Memories of Colonial Lake

By Mary Baker Pringle, granddaughter of Dr. Archibald E. Baker Sr., co-founder of Baker-Craig Sanatorium, now Baker House condominiums on Colonial Lake.

One of my earliest memories was just after we moved to 13 Colonial Street when I was 1 year old in 1947. My grandmother took me to the lake and I pulled myself up on the trunk of a sugar hackberry tree and marveled at the stacked up projections of its bark. In my childhood days we roamed that neighborhood until dark having great adventures. There were children’s festivals there with booths decorated with crepe paper as well as fishing tournaments. The Sergeant Jasper building was brand new. Barre was the last street before the Ashley River and there was a dump area there that was very interesting to us on our adventures.

After Hurricane Gracie, we walked up to Broad Street and were amazed that you could not see the sidewalks around the lake.
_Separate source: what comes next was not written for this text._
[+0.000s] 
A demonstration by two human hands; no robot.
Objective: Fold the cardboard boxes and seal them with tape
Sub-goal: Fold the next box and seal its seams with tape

I remember roller-skating on the tennis court at Moultrie Playground and cutting my arm open on a rusty wire on the net post. I went to my Uncle Robert “Booie” Baker’s office in the basement of Baker Hospital and got five stitches. I remember a story that one of the neighborhood boys, I believe it was Johnny Stuhr, had ridden his bike into the lake on the Ashley Avenue side. I was always scared to ride my bike near the edge after hearing that. My friends and I would pass the lake walking to Memminger School. We would get excited when the Christmas lights would go up because that meant it was almost time for school holidays.

By 1972 I was a young wife and we bought 89 Ashley Avenue. I felt so lucky to come home to the old neighborhood again after living in other cities. When my babies were born, I pushed them in baby carriages and strollers around the lake. It was like coming full circle.

Share your stories, photos, videos and memories of Colonial Lake. Those can be submitted via email or via social media using the hashtag #coloniallake. Find the Conservancy on Facebook, on Twitter and Instagram @charlestonparks.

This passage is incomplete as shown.